**YOUR TASK**
Before you return the lines below, strip out any images and keep every word as written.
§ §
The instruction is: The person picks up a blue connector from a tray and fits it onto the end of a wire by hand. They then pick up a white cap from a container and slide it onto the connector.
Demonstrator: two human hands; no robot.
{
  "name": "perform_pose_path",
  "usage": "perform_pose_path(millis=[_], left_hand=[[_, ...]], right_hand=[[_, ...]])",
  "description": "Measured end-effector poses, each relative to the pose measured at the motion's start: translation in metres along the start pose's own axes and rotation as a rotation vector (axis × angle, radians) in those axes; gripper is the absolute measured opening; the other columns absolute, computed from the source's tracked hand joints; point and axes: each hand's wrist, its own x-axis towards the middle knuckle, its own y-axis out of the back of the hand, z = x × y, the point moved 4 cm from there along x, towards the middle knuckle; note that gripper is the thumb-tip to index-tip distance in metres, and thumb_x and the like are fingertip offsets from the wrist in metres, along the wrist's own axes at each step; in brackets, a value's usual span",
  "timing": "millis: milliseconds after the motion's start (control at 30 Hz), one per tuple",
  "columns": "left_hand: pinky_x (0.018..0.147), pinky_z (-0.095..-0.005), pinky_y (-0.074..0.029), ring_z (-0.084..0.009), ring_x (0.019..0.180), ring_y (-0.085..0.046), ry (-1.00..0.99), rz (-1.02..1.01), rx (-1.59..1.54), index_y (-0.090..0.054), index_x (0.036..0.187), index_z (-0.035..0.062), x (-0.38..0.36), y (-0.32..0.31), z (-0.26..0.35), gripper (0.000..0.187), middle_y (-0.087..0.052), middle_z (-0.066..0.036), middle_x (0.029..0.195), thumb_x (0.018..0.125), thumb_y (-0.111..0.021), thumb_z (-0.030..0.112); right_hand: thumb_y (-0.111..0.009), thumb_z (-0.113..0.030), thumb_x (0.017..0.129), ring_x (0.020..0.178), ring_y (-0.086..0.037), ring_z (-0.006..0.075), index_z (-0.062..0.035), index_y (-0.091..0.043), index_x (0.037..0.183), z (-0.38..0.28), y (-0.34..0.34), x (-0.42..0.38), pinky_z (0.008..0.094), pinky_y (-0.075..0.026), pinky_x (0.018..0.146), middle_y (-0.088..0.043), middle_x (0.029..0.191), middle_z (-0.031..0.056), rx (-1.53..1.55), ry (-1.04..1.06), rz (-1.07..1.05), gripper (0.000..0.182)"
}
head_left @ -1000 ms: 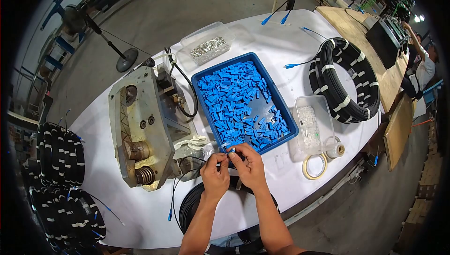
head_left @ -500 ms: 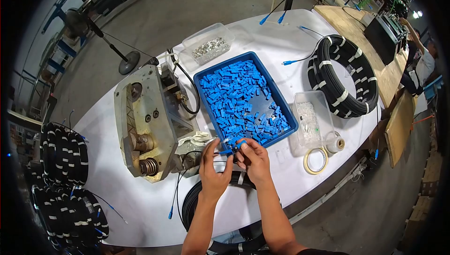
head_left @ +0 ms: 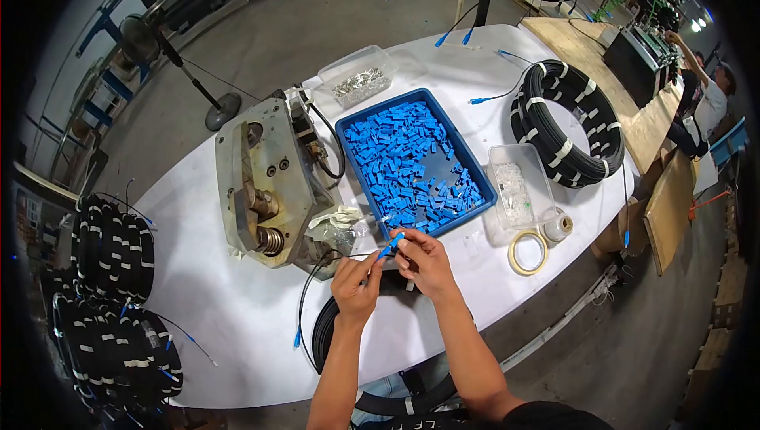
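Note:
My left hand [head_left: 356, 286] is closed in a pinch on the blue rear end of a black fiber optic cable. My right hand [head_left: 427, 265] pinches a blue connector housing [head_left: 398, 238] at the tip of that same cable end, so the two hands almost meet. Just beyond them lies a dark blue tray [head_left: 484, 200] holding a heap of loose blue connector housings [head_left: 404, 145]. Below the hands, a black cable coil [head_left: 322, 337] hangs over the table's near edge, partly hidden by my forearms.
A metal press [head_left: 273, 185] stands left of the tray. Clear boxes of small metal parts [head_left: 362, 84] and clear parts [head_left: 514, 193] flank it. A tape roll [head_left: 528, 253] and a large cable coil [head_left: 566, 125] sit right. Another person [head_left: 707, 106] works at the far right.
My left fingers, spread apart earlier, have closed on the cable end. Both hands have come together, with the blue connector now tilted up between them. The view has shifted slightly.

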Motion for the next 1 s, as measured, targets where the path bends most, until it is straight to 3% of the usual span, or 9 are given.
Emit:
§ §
**RESPONSE BOX**
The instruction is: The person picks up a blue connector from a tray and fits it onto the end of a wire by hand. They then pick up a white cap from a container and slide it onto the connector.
Demonstrator: two human hands; no robot.
{
  "name": "perform_pose_path",
  "usage": "perform_pose_path(millis=[_], left_hand=[[_, ...]], right_hand=[[_, ...]])",
  "description": "Measured end-effector poses, each relative to the pose measured at the motion's start: translation in metres along the start pose's own axes and rotation as a rotation vector (axis × angle, radians) in those axes; gripper is the absolute measured opening; the other columns absolute, computed from the source's tracked hand joints; point and axes: each hand's wrist, its own x-axis towards the middle knuckle, its own y-axis out of the back of the hand, z = x × y, the point moved 4 cm from there along x, towards the middle knuckle; note that gripper is the thumb-tip to index-tip distance in metres, and thumb_x and the like are fingertip offsets from the wrist in metres, along the wrist's own axes at each step; in brackets, a value's usual span",
  "timing": "millis: milliseconds after the motion's start (control at 30 Hz), one per tuple",
  "columns": "left_hand: pinky_x (0.018..0.147), pinky_z (-0.095..-0.005), pinky_y (-0.074..0.029), ring_z (-0.084..0.009), ring_x (0.019..0.180), ring_y (-0.085..0.046), ry (-1.00..0.99), rz (-1.02..1.01), rx (-1.59..1.54), index_y (-0.090..0.054), index_x (0.036..0.187), index_z (-0.035..0.062), x (-0.38..0.36), y (-0.32..0.31), z (-0.26..0.35), gripper (0.000..0.187), middle_y (-0.087..0.052), middle_z (-0.066..0.036), middle_x (0.029..0.195), thumb_x (0.018..0.125), thumb_y (-0.111..0.021), thumb_z (-0.030..0.112); right_hand: thumb_y (-0.111..0.009), thumb_z (-0.113..0.030), thumb_x (0.017..0.129), ring_x (0.020..0.178), ring_y (-0.086..0.037), ring_z (-0.006..0.075), index_z (-0.062..0.035), index_y (-0.091..0.043), index_x (0.037..0.183), z (-0.38..0.28), y (-0.34..0.34), x (-0.42..0.38), pinky_z (0.008..0.094), pinky_y (-0.075..0.026), pinky_x (0.018..0.146), middle_y (-0.088..0.043), middle_x (0.029..0.191), middle_z (-0.031..0.056), rx (-1.53..1.55), ry (-1.04..1.06), rz (-1.07..1.05), gripper (0.000..0.182)"
}
head_left @ -1000 ms: 
head_left @ -500 ms: 
head_left @ +0 ms: 
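Note:
My left hand [head_left: 356, 286] is closed in a pinch on the blue rear end of a black fiber optic cable. My right hand [head_left: 427, 265] pinches a blue connector housing [head_left: 398, 238] at the tip of that same cable end, so the two hands almost meet. Just beyond them lies a dark blue tray [head_left: 484, 200] holding a heap of loose blue connector housings [head_left: 404, 145]. Below the hands, a black cable coil [head_left: 322, 337] hangs over the table's near edge, partly hidden by my forearms.
A metal press [head_left: 273, 185] stands left of the tray. Clear boxes of small metal parts [head_left: 362, 84] and clear parts [head_left: 514, 193] flank it. A tape roll [head_left: 528, 253] and a large cable coil [head_left: 566, 125] sit right. Another person [head_left: 707, 106] works at the far right.
My left fingers, spread apart earlier, have closed on the cable end. Both hands have come together, with the blue connector now tilted up between them. The view has shifted slightly.
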
Motion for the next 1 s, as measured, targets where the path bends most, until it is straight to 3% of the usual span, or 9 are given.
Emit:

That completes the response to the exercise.